[Dataset excerpts]
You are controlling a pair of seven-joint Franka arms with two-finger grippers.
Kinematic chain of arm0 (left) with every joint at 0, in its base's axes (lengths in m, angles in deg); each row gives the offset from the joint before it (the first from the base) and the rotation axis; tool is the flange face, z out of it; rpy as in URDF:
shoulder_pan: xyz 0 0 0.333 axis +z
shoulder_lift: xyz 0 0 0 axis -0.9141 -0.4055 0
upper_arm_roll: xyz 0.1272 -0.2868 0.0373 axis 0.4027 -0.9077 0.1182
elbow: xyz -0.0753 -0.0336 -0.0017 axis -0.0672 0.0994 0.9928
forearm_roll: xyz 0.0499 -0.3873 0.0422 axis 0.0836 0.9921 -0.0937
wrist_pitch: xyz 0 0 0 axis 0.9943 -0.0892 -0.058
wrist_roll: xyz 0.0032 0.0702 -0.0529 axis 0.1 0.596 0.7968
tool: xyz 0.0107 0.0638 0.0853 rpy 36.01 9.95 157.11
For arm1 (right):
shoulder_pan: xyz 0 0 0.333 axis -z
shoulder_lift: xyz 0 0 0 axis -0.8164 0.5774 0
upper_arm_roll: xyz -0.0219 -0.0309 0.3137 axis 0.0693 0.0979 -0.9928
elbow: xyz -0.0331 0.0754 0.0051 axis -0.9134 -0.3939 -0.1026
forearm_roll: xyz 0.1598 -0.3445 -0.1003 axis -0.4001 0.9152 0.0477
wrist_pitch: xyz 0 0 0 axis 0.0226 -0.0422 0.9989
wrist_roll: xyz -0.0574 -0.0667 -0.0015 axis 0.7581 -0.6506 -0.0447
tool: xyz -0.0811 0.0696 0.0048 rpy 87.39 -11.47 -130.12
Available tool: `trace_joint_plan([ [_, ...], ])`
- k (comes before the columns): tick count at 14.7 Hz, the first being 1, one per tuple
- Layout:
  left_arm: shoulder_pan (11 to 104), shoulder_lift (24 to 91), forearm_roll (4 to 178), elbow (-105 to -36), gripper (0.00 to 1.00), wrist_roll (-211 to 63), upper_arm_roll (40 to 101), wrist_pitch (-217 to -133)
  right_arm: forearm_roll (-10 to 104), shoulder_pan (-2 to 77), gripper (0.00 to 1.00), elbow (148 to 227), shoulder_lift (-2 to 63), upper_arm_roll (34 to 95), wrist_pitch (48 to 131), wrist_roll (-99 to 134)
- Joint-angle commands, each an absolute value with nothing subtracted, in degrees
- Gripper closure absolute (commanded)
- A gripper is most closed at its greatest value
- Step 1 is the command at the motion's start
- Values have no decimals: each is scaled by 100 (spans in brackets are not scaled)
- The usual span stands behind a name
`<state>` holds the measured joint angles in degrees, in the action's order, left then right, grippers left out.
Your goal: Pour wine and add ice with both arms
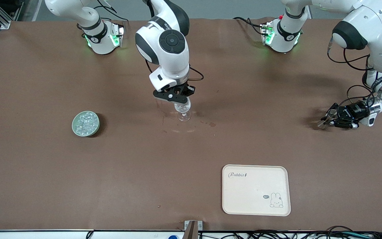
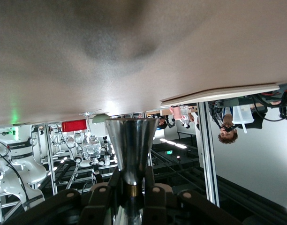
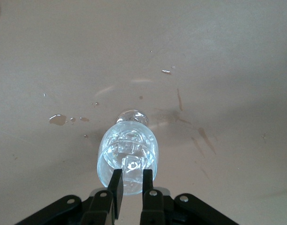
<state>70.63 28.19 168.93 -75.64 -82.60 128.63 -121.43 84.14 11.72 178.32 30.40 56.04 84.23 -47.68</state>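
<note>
A clear stemmed wine glass (image 1: 183, 111) is seen upright on the brown table (image 1: 45, 166), roughly mid-table, well apart from the other items. The right arm's black two-finger gripper (image 1: 178, 98) is positioned directly over the glass's bowl; in the right wrist view (image 3: 130, 180) the two fingers are nearly together, pinching a small clear ice cube (image 3: 132, 164) just above the glass's mouth (image 3: 128, 152). More clear cubes are visible inside the bowl. Small wet spots and stains (image 3: 57, 119) are noted on the table around the glass's foot. A round pale-green dish (image 1: 85, 123) heaped with clear whitish ice cubes (image 1: 87, 121) is located toward the right arm's end of the table. A cream rectangular tray with a rabbit print (image 1: 256, 190) lies nearer to the front camera than the glass. The left arm's gripper (image 1: 327, 120) waits low over the table at its own end, closed on a shiny metal cone-shaped jigger (image 2: 129, 152).
</note>
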Motion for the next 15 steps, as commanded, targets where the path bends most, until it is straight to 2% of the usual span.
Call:
trace_joint_plan([
  [1,7003,2713,17110,-7343,97,-8589,12931,-12004,8485,1096,76,17855,3088,5650,8501,-4870],
  [2,6977,2740,17163,-7309,97,-8703,12922,-11995,8485,1105,72,17847,3097,5650,8510,-4870],
  [5,6845,2881,17627,-7221,97,-8985,12555,-12030,8485,1114,45,17820,3088,5650,8519,-4852],
  [7,6836,2881,17919,-6933,97,-9370,12160,-12327,8485,1122,35,17812,3088,5659,8519,-4861],
  [11,6845,3083,17963,-6343,97,-10347,11140,-13697,8485,1245,20,17689,3001,5694,8441,-4756],
  [14,6845,3144,18139,-6166,97,-10524,10253,-14900,8529,1657,0,17653,2466,5703,8168,-4616],
  [15,6845,3205,18183,-6157,97,-10533,10033,-15217,8564,1867,0,17653,2247,5703,8124,-4450],
])
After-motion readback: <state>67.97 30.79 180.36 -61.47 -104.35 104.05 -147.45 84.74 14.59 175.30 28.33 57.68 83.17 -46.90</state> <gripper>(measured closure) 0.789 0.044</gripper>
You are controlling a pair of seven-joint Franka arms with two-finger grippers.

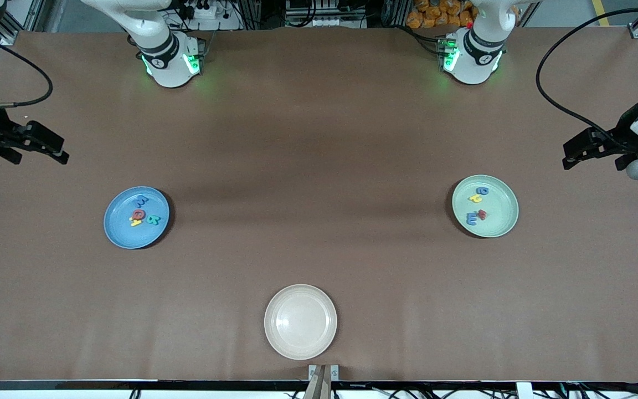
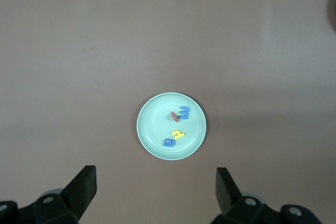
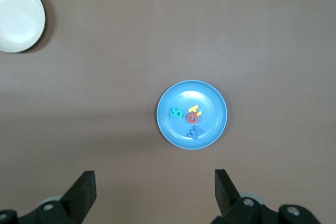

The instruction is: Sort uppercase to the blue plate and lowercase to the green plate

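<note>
The blue plate [image 1: 119, 227] [image 3: 212, 129] lies toward the right arm's end and holds the uppercase letters: blue M [image 1: 143, 199], red Q [image 1: 139, 214], yellow H [image 1: 135, 222] and teal R [image 1: 154, 219]. Toward the left arm's end, the green plate [image 1: 503, 217] [image 2: 152, 129] carries the lowercase ones: blue g [image 1: 484, 190], yellow h [image 1: 475, 197], red w [image 1: 482, 214] and blue e [image 1: 472, 219]. My right gripper [image 1: 63, 153] [image 3: 155, 177] hangs open and empty in the air beside the blue plate. Beside the green plate, my left gripper [image 1: 566, 159] [image 2: 156, 174] is likewise open and empty.
A cream plate [image 1: 300, 321] [image 3: 21, 19] with nothing in it sits nearest the front camera, midway between the two ends. A brown mat [image 1: 319, 166] covers the table. Both arm bases stand along the edge farthest from the front camera.
</note>
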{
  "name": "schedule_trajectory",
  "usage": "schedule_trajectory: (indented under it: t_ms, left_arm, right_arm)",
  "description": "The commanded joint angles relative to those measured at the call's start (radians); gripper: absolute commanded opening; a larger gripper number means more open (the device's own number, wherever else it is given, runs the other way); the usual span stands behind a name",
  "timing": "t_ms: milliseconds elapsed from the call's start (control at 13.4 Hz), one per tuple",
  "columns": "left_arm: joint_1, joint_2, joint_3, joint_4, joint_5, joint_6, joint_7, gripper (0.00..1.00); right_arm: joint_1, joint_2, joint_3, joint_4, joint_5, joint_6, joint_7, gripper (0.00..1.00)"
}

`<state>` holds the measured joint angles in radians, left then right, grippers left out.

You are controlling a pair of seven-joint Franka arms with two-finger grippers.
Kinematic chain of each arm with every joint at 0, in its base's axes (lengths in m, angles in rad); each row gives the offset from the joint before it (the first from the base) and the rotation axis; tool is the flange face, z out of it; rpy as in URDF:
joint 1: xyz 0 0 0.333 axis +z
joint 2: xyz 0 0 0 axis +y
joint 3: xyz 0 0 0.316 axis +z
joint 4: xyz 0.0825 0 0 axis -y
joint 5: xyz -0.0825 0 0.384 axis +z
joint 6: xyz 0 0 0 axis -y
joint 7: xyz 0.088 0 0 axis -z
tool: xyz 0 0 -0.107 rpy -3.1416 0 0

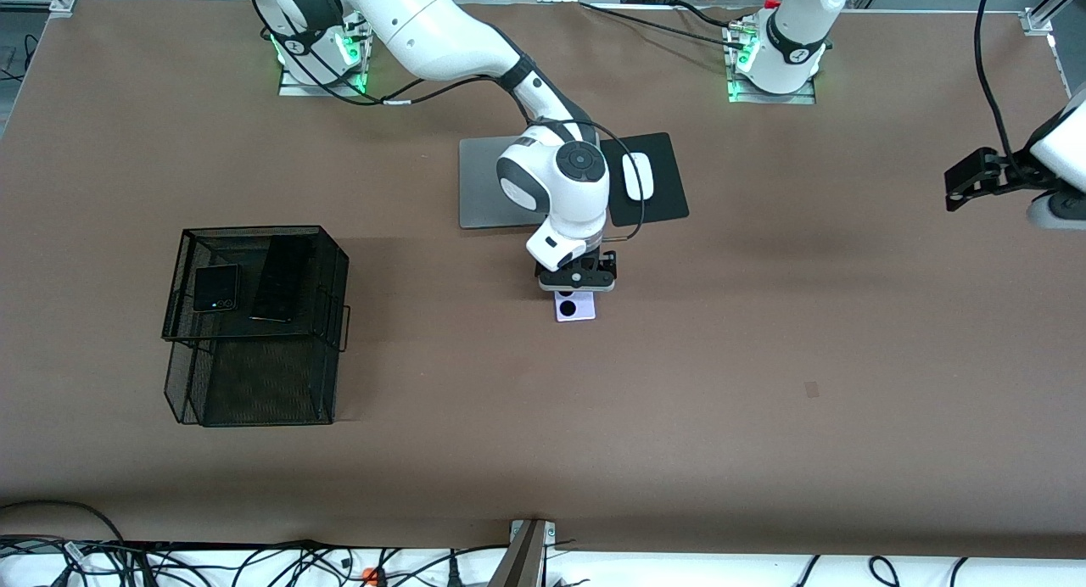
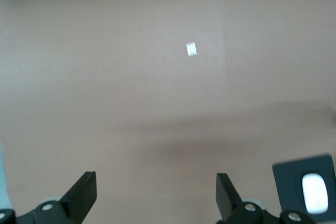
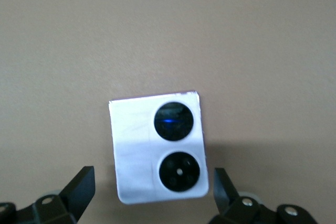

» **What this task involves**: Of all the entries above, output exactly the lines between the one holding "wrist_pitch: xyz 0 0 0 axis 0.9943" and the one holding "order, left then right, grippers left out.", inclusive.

» **Reply to the task**:
wrist_pitch: xyz 0 0 0 axis 0.9943 -0.0892 -0.058
wrist_roll: xyz 0.0032 0.0702 -0.0529 axis 0.1 0.596 0.7968
tool: xyz 0.0107 0.0638 0.0853 rpy 36.01 9.95 157.11
For arm1 (right):
shoulder_pan: xyz 0 0 0.333 axis -z
shoulder_lift: xyz 0 0 0 axis -0.8164 0.5774 0
upper_arm_roll: xyz -0.0219 -0.0309 0.3137 axis 0.0693 0.0979 -0.9928
elbow: xyz -0.0331 0.0754 0.0051 axis -0.9134 -0.3939 -0.1026
forearm_roll: xyz 0.1598 -0.3445 -0.1003 axis -0.4001 0.9152 0.0477
wrist_pitch: xyz 0 0 0 axis 0.0226 -0.0422 0.9989
wrist_roll: xyz -0.0574 -0.0667 -0.0015 axis 0.7581 -0.6506 -0.0447
tool: xyz -0.0811 0.0696 0.0048 rpy 87.39 -11.47 -130.12
Available tool: `trace_joint_plan([ [_, ...], ])`
- k (comes before the columns): tick count at 14.7 Hz, the first being 1, one per tuple
- Layout:
  left_arm: shoulder_pan (11 to 104), shoulder_lift (24 to 91), forearm_roll (4 to 178), elbow (-105 to -36), gripper (0.00 to 1.00), wrist_roll (-211 to 63), upper_arm_roll (40 to 101), wrist_pitch (-217 to -133)
  right_arm: forearm_roll (-10 to 104), shoulder_pan (-2 to 77), gripper (0.00 to 1.00), elbow (148 to 227), shoulder_lift (-2 to 63), upper_arm_roll (34 to 95), wrist_pitch (48 to 131), wrist_roll (-99 to 134)
- Joint-angle commands, each an absolute value with nothing subtracted, in degrees
- Gripper closure absolute (commanded)
- A gripper is most closed at its greatest value
- Step 1 is the command at the motion's start
- Values have no decimals: each is scaled by 100 (spans in brackets are not scaled)
- The usual span stands behind a name
`<state>` holds the measured joint angles in degrees, in the action's order, left then right, grippers left out.

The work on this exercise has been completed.